Les enjeux de l’orphelinat en droit d’auteur

Peut-on tout numériser ? les écrits, photos, films, les bibliothèques, archives, fonds documentaires ?
Peut-on diffuser et exploiter librement une œuvre dont personne ne se réclame ?
Peut-on librement modifier et/ou s’approprier l’œuvre dont l’auteur est inconnu ou introuvable?
Ces questions illustrent les interrogations suscitées par l’existence et l’extraordinaire accroissement des œuvres orphelines.

Le terme d’ « orphelinat » de l’œuvre souligne, à lui seul, sa situation de « parent pauvre » de la propriété littéraire et artistique. Selon l’article L113-10 du CPI introduit par la loi du 1er mars 2012 sur l’exploitation des livres indisponibles, l’œuvre orpheline est une œuvre protégée et divulguée, dont le titulaire des droits ne peut pas être identifié ou retrouvé, malgré des recherches diligentes, avérées et sérieuses.
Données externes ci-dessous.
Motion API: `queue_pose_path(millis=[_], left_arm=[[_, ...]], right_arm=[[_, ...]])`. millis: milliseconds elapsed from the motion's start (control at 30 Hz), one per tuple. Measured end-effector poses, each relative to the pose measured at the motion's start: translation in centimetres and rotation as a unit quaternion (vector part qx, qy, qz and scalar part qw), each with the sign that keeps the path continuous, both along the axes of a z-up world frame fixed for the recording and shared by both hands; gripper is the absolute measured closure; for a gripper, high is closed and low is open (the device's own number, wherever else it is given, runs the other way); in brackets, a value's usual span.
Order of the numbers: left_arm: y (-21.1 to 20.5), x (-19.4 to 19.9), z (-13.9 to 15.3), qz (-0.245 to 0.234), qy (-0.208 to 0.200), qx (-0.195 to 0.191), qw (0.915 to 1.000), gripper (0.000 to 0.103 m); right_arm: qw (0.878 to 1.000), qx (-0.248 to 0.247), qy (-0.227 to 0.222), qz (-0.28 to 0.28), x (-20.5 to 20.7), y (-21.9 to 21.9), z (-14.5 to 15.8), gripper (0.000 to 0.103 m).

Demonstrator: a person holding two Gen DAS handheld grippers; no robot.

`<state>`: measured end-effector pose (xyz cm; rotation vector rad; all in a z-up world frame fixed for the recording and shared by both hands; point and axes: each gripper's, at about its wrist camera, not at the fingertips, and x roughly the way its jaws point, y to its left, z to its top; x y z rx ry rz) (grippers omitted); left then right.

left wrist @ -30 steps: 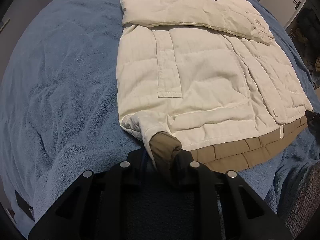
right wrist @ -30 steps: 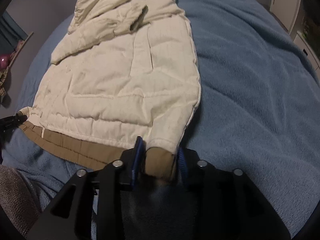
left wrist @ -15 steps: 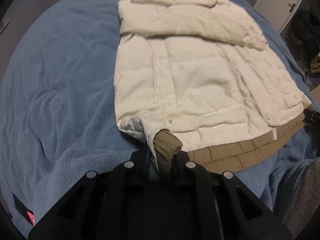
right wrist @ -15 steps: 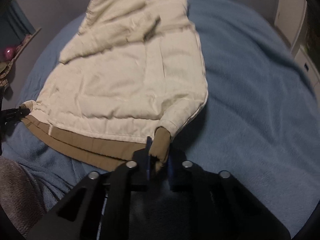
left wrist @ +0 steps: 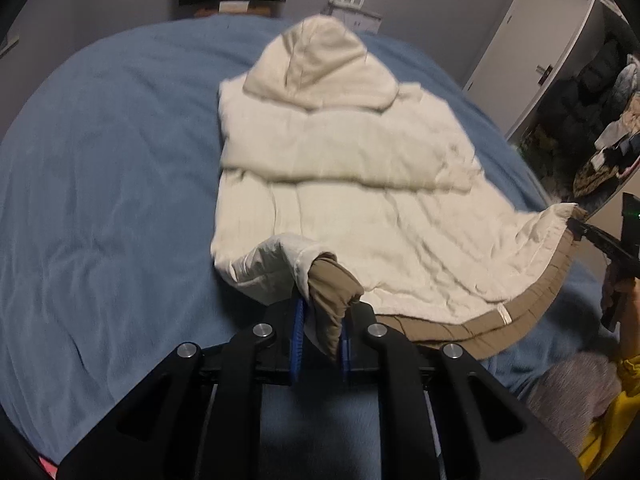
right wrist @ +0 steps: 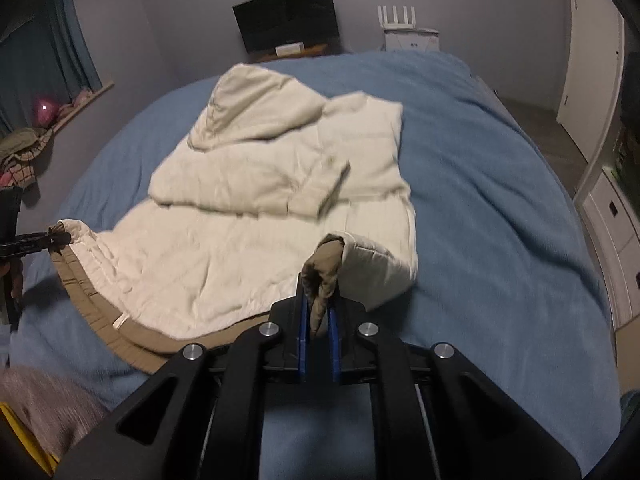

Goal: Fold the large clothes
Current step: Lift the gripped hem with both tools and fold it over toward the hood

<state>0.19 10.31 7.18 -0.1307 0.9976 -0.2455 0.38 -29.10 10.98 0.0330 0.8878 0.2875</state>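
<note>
A cream hooded padded jacket [left wrist: 360, 200] with a tan hem lies on a blue blanket [left wrist: 100, 200], sleeves folded across its chest. My left gripper [left wrist: 322, 320] is shut on the jacket's near left hem corner [left wrist: 332, 292], which is lifted off the blanket. My right gripper [right wrist: 318, 312] is shut on the opposite hem corner [right wrist: 324, 268] of the jacket [right wrist: 260, 240], also raised. Each gripper shows in the other's view: the right one [left wrist: 580, 230] at the far right, the left one [right wrist: 56, 238] at the far left. The hem sags between them.
The blue blanket [right wrist: 500, 200] covers the whole bed. A dark screen [right wrist: 286, 20] stands past the far end. A white door [left wrist: 532, 40] and a heap of clothes [left wrist: 600, 140] are to the right. A person's grey-clad knee [left wrist: 568, 384] is by the near edge.
Both grippers rose with the hem corners, lifting the jacket's lower edge off the blanket. The right gripper's jaws closed tight on its corner. Both views now tilt up toward the far wall.
</note>
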Motion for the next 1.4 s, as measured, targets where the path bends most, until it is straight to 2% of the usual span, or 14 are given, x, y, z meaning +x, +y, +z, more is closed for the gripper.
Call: queue_pose_path(millis=[233, 533, 700, 833, 1033, 1233, 1400], left_arm=[[0.0, 3.1, 2.6, -0.007, -0.035, -0.008, 0.9993, 0.09], [2.4, 5.0, 3.2, 0.012, -0.047, -0.05, 0.9976, 0.09], [2.6, 7.4, 4.2, 0.013, -0.056, -0.039, 0.9976, 0.09], [3.2, 11.0, 5.1, 0.02, -0.058, -0.03, 0.9976, 0.09], [4.5, 17.2, 5.4, 0.048, -0.054, -0.036, 0.9967, 0.09], [5.7, 23.9, 4.9, 0.088, -0.04, -0.051, 0.9941, 0.09], [5.9, 29.3, 4.0, 0.109, -0.025, -0.031, 0.9933, 0.09]], right_arm=[[1.0, 0.011, -0.014, -0.003, 3.2, 0.3, 1.2, 0.098], [0.999, 0.037, -0.026, -0.011, 4.2, -0.3, 2.6, 0.098], [0.998, 0.038, -0.043, -0.008, 6.5, -0.2, 4.3, 0.098], [0.998, 0.037, -0.057, -0.012, 10.1, 0.0, 5.7, 0.098], [0.997, 0.029, -0.067, -0.038, 17.0, 0.1, 6.1, 0.098], [0.995, 0.018, -0.063, -0.075, 25.2, 0.8, 5.2, 0.098], [0.993, 0.011, -0.055, -0.106, 31.3, 1.5, 3.9, 0.098]])
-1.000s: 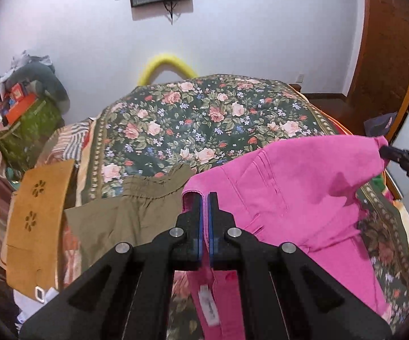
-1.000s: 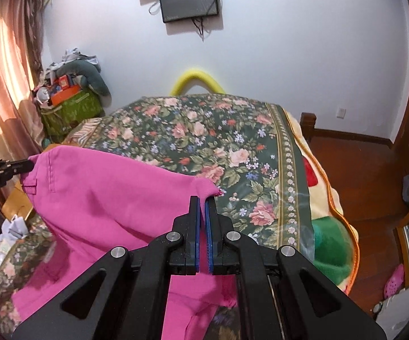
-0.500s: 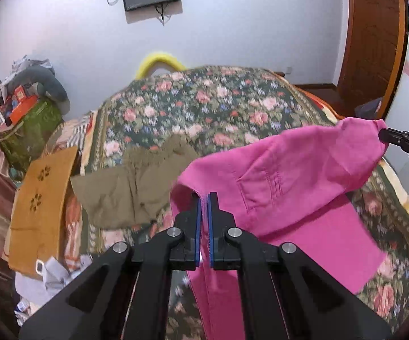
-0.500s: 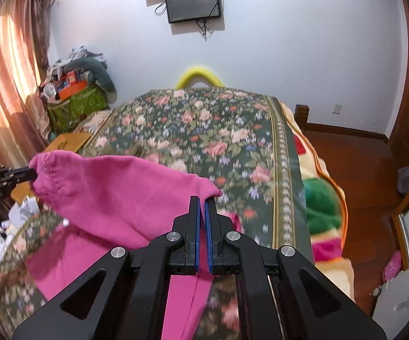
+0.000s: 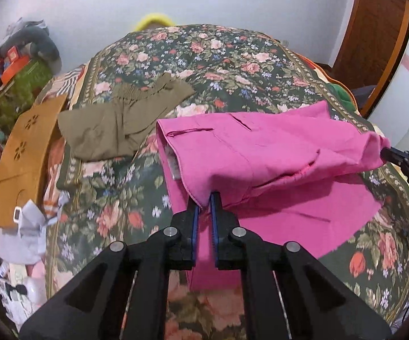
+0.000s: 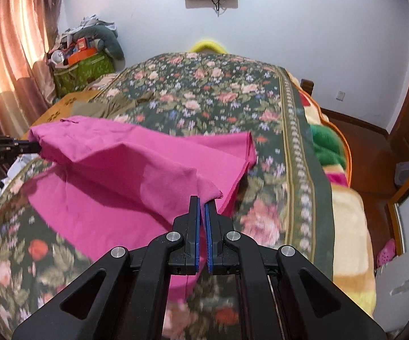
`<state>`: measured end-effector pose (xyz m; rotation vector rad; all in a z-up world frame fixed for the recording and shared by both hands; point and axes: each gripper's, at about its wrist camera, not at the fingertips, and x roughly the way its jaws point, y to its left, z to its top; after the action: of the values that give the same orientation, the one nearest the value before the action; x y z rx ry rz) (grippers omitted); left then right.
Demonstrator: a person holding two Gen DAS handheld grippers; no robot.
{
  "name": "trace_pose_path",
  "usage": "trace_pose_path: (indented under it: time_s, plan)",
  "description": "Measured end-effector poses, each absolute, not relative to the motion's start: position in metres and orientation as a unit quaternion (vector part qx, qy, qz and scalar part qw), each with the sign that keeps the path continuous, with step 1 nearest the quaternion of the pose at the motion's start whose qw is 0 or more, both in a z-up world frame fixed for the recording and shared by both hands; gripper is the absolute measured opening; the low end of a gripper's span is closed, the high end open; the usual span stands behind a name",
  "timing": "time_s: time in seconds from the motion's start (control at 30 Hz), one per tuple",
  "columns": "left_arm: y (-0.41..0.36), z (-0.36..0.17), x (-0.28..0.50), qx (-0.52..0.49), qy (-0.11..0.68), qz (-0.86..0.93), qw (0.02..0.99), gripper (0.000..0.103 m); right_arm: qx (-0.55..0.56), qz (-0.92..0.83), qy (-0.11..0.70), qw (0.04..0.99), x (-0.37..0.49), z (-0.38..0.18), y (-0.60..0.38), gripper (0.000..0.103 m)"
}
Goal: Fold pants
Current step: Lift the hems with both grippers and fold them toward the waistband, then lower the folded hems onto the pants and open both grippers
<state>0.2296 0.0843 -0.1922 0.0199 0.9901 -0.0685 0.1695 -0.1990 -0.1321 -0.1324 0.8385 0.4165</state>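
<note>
Pink pants (image 5: 261,153) are doubled over on the floral bedspread (image 5: 204,51), the upper layer held up over the lower layer. My left gripper (image 5: 204,198) is shut on the waistband corner at the near left. My right gripper (image 6: 201,199) is shut on the other corner of the pink pants (image 6: 136,164). The right gripper also shows at the right edge of the left wrist view (image 5: 385,153), and the left gripper at the left edge of the right wrist view (image 6: 35,146).
Olive-green shorts (image 5: 119,119) lie on the bed left of the pants. A tan cloth (image 5: 25,153) hangs over the bed's left edge. A cluttered green bag (image 6: 82,70) stands by the curtain. The bedspread (image 6: 204,90) beyond the pants is bare.
Both grippers have carried the held edge forward and down, so the pants lie doubled over with the lower layer spread flat on the bed. The grip on both corners is unchanged.
</note>
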Motion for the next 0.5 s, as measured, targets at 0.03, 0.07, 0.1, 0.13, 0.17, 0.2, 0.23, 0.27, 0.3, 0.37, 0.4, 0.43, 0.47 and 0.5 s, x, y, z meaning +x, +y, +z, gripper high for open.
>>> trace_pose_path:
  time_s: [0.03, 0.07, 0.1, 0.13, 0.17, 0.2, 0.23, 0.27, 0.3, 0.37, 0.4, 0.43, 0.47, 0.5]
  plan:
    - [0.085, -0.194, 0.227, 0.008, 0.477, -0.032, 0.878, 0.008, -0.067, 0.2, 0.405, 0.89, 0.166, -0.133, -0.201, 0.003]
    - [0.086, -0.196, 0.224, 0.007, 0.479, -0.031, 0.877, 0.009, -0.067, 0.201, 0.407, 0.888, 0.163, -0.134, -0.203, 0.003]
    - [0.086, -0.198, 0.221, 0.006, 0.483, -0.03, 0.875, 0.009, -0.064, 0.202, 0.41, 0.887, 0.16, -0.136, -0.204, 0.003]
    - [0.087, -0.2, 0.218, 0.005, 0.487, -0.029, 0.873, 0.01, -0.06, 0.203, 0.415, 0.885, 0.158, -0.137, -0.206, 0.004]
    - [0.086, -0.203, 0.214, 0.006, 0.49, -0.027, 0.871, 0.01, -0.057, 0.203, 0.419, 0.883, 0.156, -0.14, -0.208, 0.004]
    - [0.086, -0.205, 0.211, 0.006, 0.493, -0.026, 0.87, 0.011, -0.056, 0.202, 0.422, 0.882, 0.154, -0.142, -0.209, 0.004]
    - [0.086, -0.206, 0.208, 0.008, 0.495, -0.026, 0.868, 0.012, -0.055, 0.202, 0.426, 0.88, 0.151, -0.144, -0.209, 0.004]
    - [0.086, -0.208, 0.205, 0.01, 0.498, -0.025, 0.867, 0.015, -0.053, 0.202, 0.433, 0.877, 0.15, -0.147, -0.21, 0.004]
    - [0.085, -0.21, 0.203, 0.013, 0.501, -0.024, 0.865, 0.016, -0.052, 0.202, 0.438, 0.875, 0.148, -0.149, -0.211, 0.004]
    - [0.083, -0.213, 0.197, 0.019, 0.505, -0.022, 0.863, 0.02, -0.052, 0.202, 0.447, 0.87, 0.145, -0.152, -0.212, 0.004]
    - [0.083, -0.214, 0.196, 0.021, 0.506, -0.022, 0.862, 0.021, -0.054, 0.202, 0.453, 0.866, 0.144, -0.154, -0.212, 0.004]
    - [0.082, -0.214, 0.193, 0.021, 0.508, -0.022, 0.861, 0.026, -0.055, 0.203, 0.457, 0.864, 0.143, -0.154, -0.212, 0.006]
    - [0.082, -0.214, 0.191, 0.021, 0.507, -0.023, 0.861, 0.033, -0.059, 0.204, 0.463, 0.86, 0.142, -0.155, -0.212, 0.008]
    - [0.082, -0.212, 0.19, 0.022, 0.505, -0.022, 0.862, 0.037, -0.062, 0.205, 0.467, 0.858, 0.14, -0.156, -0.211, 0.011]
En général, cet « orphelinat » est le fruit d’une conservation simple par les bibliothèques, les archives, les organes de presse ou autres institutions sans détermination préalable des titulaires des droits d’auteur.

Or, le développement des nouvelles technologies de l’information et de la communication pose, de manière particulièrement aiguë, la question de l’exploitation de ces œuvres.

Les enjeux sont en effet multiples : culturels, sociétaux, économiques et juridiques.

Un enjeu culturel et sociétal d’abord, car l’accès du public
aux œuvres orphelines est à la fois le socle et le moteur du développement du patrimoine culturel français.

A titre d’exemple, on peut citer le projet Europeana, projet collaboratif européen de numérisation en masse de manuscrits du Moyen Âge et de la Renaissance qui associe plusieurs bibliothèques européennes. Au niveau régional, la seule question des numérisations et de la mise à disposition électronique des contenus des bibliothèques municipales et des archives départementales, en témoigne.

Économique aussi, puisque cela ne concerne pas seulement l’utilisation qui peut être faite de ces œuvres, mais également leur
exploitation. On pense ici tout particulièrement à l’affaire « Google books ». Affaire qui encore récemment opposait le géant du web à la guilde des auteurs devant le juge Denny Chin : Google arguant du fair use alors que les auteurs réclament plus de 3 milliards de dollars pour la réparation de la violation de leurs droits. Cet exemple illustre la fracture existante entre les œuvres dont les auteurs sont connus et celles pour lesquelles aucune action n’est intentée. Toujours sur ce point, on peut évoquer l’utilisation exponentielle de la mention « DR » (acronyme de « droits réservés ») sur des
photographies orphelines, symptomatique d’un phénomène de publication de photographies sans autorisation, qui inquiète les professionnels.

Dans ce contexte, l’enjeu devient aussi juridique. En l’absence de régime juridique propre, les règles et principes de la propriété littéraire et artistique sont applicables. Or, leur respect a pour conséquence de laisser ces œuvres « endormies » et inconnues de tous puisque toute utilisation faite sans autorisation de l’auteur conduit inévitablement à se retrouver dans une situation de contrefaçon, laquelle est civilement et pénalement répréhensible. A l’inverse, admettre la libre exploitation de ces œuvres préserverait l’intérêt et les droits du public à l’information et à la culture mais constituerait une atteinte indéniable aux droits d’auteur.

Afin d’y pallier, certaines voies peuvent être explorées comme, par exemple, celle de la fixation d’un mécanisme de gestion des droits d’auteur sui generis combinant un jeu d’exception assortie d’une indemnité compensatrice ou une autorisation d’exploitation assortie de recherches diligentes de l’auteur ou de l’ayant-droit.

Or, on le voit, le droit positif actuel peine à appréhender et à encadrer efficacement le phénomène de l’orphelinat des œuvres de l’esprit.

Certes, il y a bien quelques propositions, mais se limitant malheureusement à avancer des solutions sectorielles.